» **YOUR INSTRUCTIONS**
Give back all the data exactly as it was written.

START DATASET CONTENT

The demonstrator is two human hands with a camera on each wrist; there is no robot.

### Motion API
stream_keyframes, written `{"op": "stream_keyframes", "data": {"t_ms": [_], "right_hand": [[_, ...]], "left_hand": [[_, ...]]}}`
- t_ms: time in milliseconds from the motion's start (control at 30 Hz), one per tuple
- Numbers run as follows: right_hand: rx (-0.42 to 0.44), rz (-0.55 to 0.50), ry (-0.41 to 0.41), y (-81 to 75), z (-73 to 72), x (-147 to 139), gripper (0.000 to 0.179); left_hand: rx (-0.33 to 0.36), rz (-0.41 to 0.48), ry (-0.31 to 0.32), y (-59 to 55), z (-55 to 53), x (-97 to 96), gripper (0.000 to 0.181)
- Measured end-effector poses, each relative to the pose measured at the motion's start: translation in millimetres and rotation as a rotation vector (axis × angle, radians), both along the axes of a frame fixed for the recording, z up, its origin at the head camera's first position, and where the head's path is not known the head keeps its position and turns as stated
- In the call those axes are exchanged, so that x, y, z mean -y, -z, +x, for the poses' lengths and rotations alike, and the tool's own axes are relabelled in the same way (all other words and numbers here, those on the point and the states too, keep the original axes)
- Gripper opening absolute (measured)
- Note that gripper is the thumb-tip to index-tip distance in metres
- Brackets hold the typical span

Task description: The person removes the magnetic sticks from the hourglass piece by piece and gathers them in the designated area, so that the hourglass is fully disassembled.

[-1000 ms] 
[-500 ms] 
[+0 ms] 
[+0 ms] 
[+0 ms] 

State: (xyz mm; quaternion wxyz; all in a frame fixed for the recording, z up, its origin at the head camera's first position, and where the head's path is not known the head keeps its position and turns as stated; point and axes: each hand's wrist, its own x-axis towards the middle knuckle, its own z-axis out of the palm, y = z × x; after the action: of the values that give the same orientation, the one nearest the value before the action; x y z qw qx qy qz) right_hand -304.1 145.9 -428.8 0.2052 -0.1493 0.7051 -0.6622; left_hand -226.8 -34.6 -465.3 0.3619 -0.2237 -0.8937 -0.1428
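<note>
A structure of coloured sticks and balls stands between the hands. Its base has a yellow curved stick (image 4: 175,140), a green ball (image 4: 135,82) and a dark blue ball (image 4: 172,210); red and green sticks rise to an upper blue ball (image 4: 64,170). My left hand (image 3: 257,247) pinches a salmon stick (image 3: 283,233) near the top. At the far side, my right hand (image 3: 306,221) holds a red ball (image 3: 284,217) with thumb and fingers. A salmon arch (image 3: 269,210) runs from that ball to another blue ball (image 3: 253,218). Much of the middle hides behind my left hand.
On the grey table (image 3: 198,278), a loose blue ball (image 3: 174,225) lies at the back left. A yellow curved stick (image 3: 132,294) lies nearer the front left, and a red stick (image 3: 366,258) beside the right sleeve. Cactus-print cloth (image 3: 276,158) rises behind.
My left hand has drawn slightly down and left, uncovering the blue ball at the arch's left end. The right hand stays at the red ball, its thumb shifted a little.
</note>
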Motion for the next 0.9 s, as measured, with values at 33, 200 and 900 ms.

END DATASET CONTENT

» **OUTPUT FOR THIS TASK**
The demonstrator is two human hands with a camera on each wrist; there is no robot.

### Motion API
stream_keyframes, written `{"op": "stream_keyframes", "data": {"t_ms": [_], "right_hand": [[_, ...]], "left_hand": [[_, ...]]}}`
- t_ms: time in milliseconds from the motion's start (control at 30 Hz), one per tuple
- Numbers run as follows: right_hand: rx (-0.42 to 0.44), rz (-0.55 to 0.50), ry (-0.41 to 0.41), y (-81 to 75), z (-73 to 72), x (-147 to 139), gripper (0.000 to 0.179); left_hand: rx (-0.33 to 0.36), rz (-0.41 to 0.48), ry (-0.31 to 0.32), y (-59 to 55), z (-55 to 53), x (-97 to 96), gripper (0.000 to 0.181)
- Measured end-effector poses, each relative to the pose measured at the motion's start: translation in millimetres and rotation as a rotation vector (axis × angle, radians), both along the axes of a frame fixed for the recording, z up, its origin at the head camera's first position, and where the head's path is not known the head keeps its position and turns as stated
- In the call those axes are exchanged, so that x, y, z mean -y, -z, +x, for the poses' lengths and rotations alike, and the tool's own axes are relabelled in the same way (all other words and numbers here, those on the point and the states too, keep the original axes)
- Gripper opening absolute (measured)
- Note that gripper is the thumb-tip to index-tip distance in metres
- Brackets hold the typical span

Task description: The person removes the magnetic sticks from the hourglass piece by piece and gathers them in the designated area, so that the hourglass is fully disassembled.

[-1000 ms] 
[-500 ms] 
[+0 ms] 
[+0 ms] 
[+0 ms] 

State: (xyz mm; quaternion wxyz; all in a frame fixed for the recording, z up, its origin at the head camera's first position, and where the head's path is not known the head keeps its position and turns as stated; point and axes: each hand's wrist, its own x-axis towards the middle knuckle, its own z-axis out of the palm, y = z × x; after the action: of the values that give the same orientation, the one nearest the value before the action; x y z qw qx qy qz) right_hand -304.1 145.9 -428.8 0.2052 -0.1493 0.7051 -0.6622; left_hand -226.8 -34.6 -465.3 0.3619 -0.2237 -0.8937 -0.1428
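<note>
A structure of coloured sticks and balls stands between the hands. Its base has a yellow curved stick (image 4: 175,140), a green ball (image 4: 135,82) and a dark blue ball (image 4: 172,210); red and green sticks rise to an upper blue ball (image 4: 64,170). My left hand (image 3: 257,247) pinches a salmon stick (image 3: 283,233) near the top. At the far side, my right hand (image 3: 306,221) holds a red ball (image 3: 284,217) with thumb and fingers. A salmon arch (image 3: 269,210) runs from that ball to another blue ball (image 3: 253,218). Much of the middle hides behind my left hand.
On the grey table (image 3: 198,278), a loose blue ball (image 3: 174,225) lies at the back left. A yellow curved stick (image 3: 132,294) lies nearer the front left, and a red stick (image 3: 366,258) beside the right sleeve. Cactus-print cloth (image 3: 276,158) rises behind.
My left hand has drawn slightly down and left, uncovering the blue ball at the arch's left end. The right hand stays at the red ball, its thumb shifted a little.
</note>
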Motion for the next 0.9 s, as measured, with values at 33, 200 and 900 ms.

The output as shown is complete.